- Education: Colby College (BA) University of Michigan (MBA)
- Occupation: Puzzle creator
- Known for: Founding Stave Puzzles

= Steve Richardson (puzzle designer) =

American puzzle creator

Steve Richardson is an American puzzle creator and founder of Stave Puzzles.

==Early life==
Steve Richardson was formerly a student of math and computer science (BA Colby, MBA University of Michigan). He lived with his wife in New Jersey until 1969 when they moved to Vermont. Soon after arriving in Vermont, Richardson started a game design business with artist Dave Tibbetts.

==Stave Puzzles==
Stave Puzzles was born in 1974 when a client offered $300 for a wooden jigsaw puzzle and Richardson and Tibbetts jumped at the opportunity. Richardson and Tibbetts combined their first names to form the name ‘Stave’. In 1976 Richardson bought out Tibbetts for $1 and a jigsaw. Richardson adopted the title ‘Chief Tormentor’ in 1978 and in the following years begin to receive national attention for his innovative puzzle designs. Clients of Richardson's designs include Bill Gates, Barbara Bush, and the Queen of the United Kingdom. "We have a sadomasochistic relationship with our customers," says Richardson.
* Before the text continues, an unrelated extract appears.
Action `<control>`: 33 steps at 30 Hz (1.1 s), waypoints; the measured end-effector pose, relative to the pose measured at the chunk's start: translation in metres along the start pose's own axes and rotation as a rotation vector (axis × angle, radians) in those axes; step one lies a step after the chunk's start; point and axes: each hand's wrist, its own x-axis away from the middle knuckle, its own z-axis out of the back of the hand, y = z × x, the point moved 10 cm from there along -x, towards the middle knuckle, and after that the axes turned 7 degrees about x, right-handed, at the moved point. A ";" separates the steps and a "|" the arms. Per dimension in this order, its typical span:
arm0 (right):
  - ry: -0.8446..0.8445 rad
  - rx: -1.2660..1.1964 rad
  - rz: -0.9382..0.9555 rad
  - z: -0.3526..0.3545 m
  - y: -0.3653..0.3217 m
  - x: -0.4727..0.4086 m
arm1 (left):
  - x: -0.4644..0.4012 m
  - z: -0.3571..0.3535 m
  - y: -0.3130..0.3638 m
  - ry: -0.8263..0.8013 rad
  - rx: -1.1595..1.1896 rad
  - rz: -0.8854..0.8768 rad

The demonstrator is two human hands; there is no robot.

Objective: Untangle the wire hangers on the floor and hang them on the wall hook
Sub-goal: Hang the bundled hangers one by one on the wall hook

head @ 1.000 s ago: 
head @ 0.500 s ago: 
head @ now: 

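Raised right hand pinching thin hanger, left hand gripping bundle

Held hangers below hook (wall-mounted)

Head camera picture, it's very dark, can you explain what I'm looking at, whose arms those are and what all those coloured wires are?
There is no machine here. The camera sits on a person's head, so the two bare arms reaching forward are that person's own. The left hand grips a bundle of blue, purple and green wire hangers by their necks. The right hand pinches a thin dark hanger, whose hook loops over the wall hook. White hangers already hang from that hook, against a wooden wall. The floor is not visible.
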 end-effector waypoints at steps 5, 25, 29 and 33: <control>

As a puzzle innovator, Richardson is credited with inventing the "Phony Corner" (a corner that's not a corner) and the "Whammy Edge" (edge pieces that abut rather than interlock). Richardson carries on a long tradition of wood puzzle manufacturers that includes names such as Par, Straus, and Parker Brothers (as Pastime Puzzles). Richardson's puzzles never include a picture of the puzzle with the box and many puzzles contain hidden messages, custom shaped pieces, and even extra pieces that do not fit into the puzzle.

Richardson "prides himself on his company's high-quality products and attentive customer service".